Task item.
Set down all of the data exactly. Pictures stay out of the copy.

┌────────

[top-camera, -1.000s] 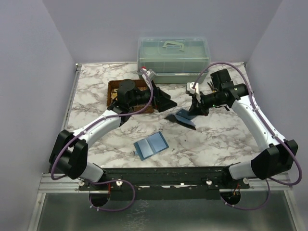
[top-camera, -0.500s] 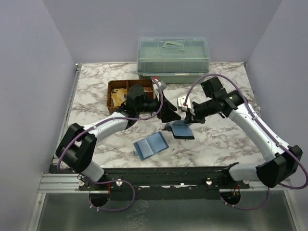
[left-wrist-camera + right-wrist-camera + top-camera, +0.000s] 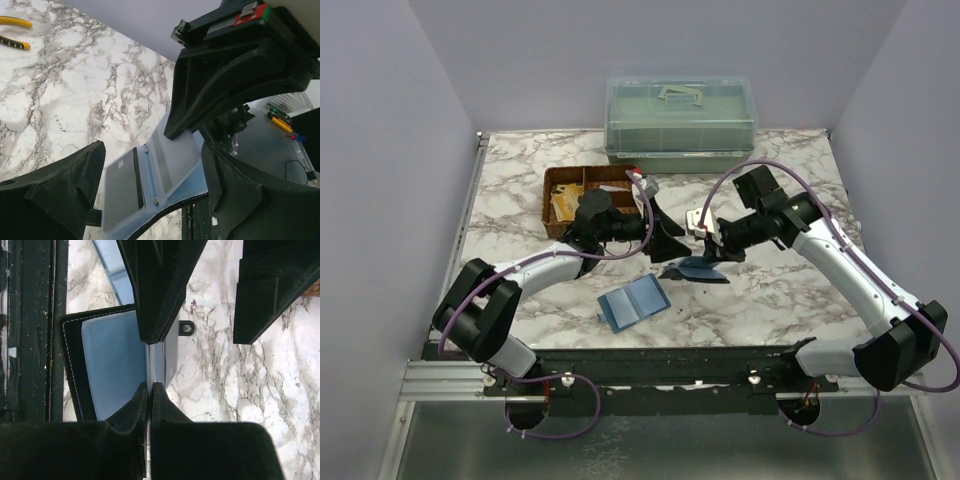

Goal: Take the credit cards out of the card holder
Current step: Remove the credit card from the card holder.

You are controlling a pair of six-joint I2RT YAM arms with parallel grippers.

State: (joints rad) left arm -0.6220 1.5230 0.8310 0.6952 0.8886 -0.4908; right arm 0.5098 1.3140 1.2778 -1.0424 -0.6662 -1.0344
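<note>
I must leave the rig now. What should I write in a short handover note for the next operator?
Right gripper: shut on a thin edge of the card holder, which lies open between the two grippers.
Left gripper: open, one finger on each side of the holder, gripping nothing.
Done: holder is open and held.
Left: a dark card seems to sit in one pocket. Pull it out, then check the other pockets. I see no card lying out yet.
</note>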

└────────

Expected answer.
[top-camera, -1.000s] 
[top-camera, -0.500s] 
[left-wrist-camera + right-wrist-camera + top-camera, +0.000s] 

Goal: Take the credit cards out of the card holder
Current step: Remove the credit card from the card holder.

You are controlling a pair of six-joint I2RT YAM arms with parallel grippers.

State: (joints rad) left arm -0.6220 1.5230 0.8310 0.6952 0.8886 -0.4908; right arm 0.5098 1.3140 1.2778 -1.0424 -0.6662 -1.0344
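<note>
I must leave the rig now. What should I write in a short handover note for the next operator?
Right gripper: shut on a thin edge of the card holder, which lies open between the two grippers.
Left gripper: open, one finger on each side of the holder, gripping nothing.
Done: holder is open and held.
Left: a dark card seems to sit in one pocket. Pull it out, then check the other pockets. I see no card lying out yet.
</note>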

A complete answer has now been given.